Friday, December 2, 2011

Court rejects Teva appeal over cholesterol drug Crestor (Reuters)

(Reuters) ? A federal appeals court on Thursday refused to revive Teva Pharmaceutical Industries Ltd's patent infringement suit against AstraZeneca Pharmaceuticals LP for the rights to Crestor, a multibillion-dollar cholesterol fighter.

In a ruling that upheld a lower court, the U.S. Court of Appeals for the Federal Circuit invalidated Teva's patent for Crestor on grounds that AstraZenec invented it first.

Teva in 1999 patented a method for stabilizing drugs known as statins, which help lower cholesterol. Statins are inherently unstable and require an added compound to be medically effective.

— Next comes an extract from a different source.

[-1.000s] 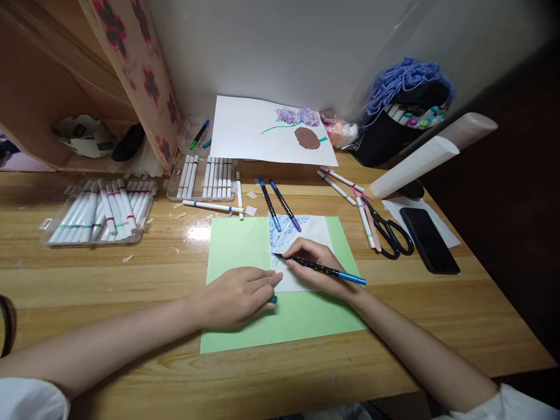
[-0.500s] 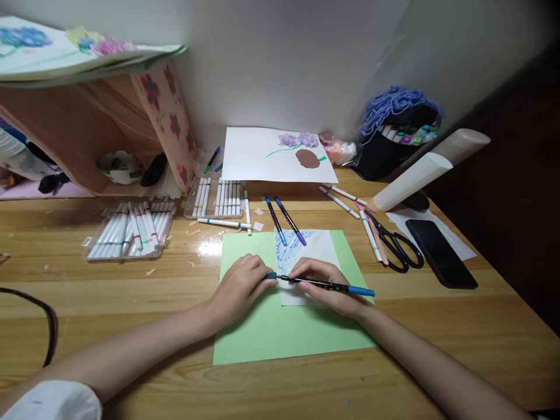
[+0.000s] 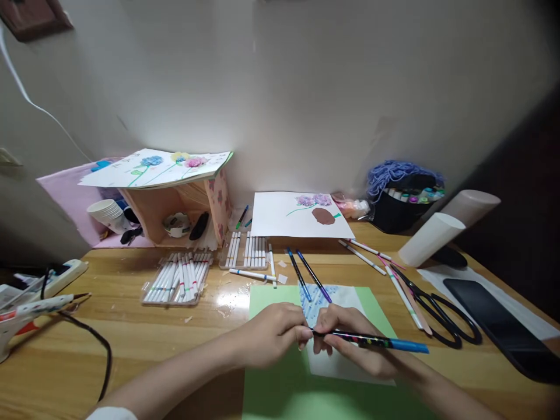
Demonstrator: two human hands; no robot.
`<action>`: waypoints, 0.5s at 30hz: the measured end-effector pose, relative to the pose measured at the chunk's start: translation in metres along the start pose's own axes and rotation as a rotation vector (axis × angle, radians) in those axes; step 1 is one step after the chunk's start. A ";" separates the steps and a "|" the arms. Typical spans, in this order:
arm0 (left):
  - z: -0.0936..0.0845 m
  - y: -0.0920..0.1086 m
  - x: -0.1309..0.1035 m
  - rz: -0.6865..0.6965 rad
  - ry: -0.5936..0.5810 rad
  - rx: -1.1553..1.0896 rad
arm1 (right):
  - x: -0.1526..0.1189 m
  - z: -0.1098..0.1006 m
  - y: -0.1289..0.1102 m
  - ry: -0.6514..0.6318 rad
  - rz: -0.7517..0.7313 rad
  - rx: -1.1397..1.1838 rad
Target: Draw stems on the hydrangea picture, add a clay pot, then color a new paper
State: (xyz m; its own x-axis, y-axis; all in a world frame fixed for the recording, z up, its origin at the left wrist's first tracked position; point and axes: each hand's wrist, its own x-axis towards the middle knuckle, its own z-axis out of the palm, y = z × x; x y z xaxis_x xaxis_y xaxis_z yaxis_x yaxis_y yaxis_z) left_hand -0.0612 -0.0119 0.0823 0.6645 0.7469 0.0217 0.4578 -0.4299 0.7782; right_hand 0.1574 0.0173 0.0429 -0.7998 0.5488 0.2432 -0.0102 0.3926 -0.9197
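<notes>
My right hand (image 3: 350,341) grips a black marker (image 3: 385,343) with a blue rear end, lying level over a small white paper (image 3: 345,366) with blue hatching. My left hand (image 3: 273,335) pinches the marker's tip end, where its cap is; the fingers hide the cap. Both hands meet above a light green sheet (image 3: 280,391) on the wooden desk. Two blue-and-purple markers (image 3: 306,277) lie across the white paper's far edge.
Black scissors (image 3: 437,310) and a dark phone (image 3: 494,324) lie to the right. Two clear trays of white markers (image 3: 177,286) sit to the left. At the back stand a flower drawing (image 3: 301,216), a wooden box (image 3: 175,210) and a black bag (image 3: 398,213). A cable (image 3: 91,344) runs at far left.
The view has tilted up, showing more wall. My left hand brought the teal cap from the green sheet to the marker tip, and both hands lifted off the paper.
</notes>
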 end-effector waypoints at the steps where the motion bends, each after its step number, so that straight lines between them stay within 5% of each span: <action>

In 2008, Teva sued AstraZeneca over its cholesterol drug Crestor, which contains the active ingredient rosuvastatin calcium, a stabilized statin. AstraZeneca argued that it first manufactured a batch of the drug in mid-1999, before Teva obtained its patent. The batch included a compound Teva later identified as a stabilizer.

The U.S. District Court for the Eastern District of Pennsylvania sided with AstraZeneca, invalidating the Teva patent based on AstraZeneca's prior invention. Under federal law, a patent is invalid if someone else made the invention first and did not abandon, suppress or conceal it.

On appeal, Teva argued that AstraZeneca in 1999 did not appreciate the stabilizing effect of the compound it added to the drug formulation. But the Federal Circuit found such an appreciation was not necessary.

AstraZeneca understood that it had created a stable formulation, and it understood the components of that formulation, the court found.

"AstraZeneca did not need to appreciate which component was responsible for stabilization," Judge Richard Linn wrote on behalf of the three-judge panel.

Denise Bradley, a spokeswoman for Teva, declined to comment on the litigation.

AstraZeneca spokeswoman Elizabeth Renz said the company was pleased with the court's ruling invalidating Teva's formulation patent.

In a separate case, AstraZeneca is fighting several companies seeking to sell cheap versions of Crestor, including Mylan, Teva, Sun, Aurobindo, Par, Watson, Sandoz and Apotex. A Delaware federal judge in June 2010 upheld the validity of AstraZeneca's Crestor patent, which keeps generics out of the market until 2016. That case is also currently on appeal before the Federal Circuit.

The latest ruling was in the case Teva Pharmaceutical Industries Ltd v. AstraZeneca Pharmaceuticals LP et al, U.S. Court of Appeals for the Federal Circuit, No. 2011-1091.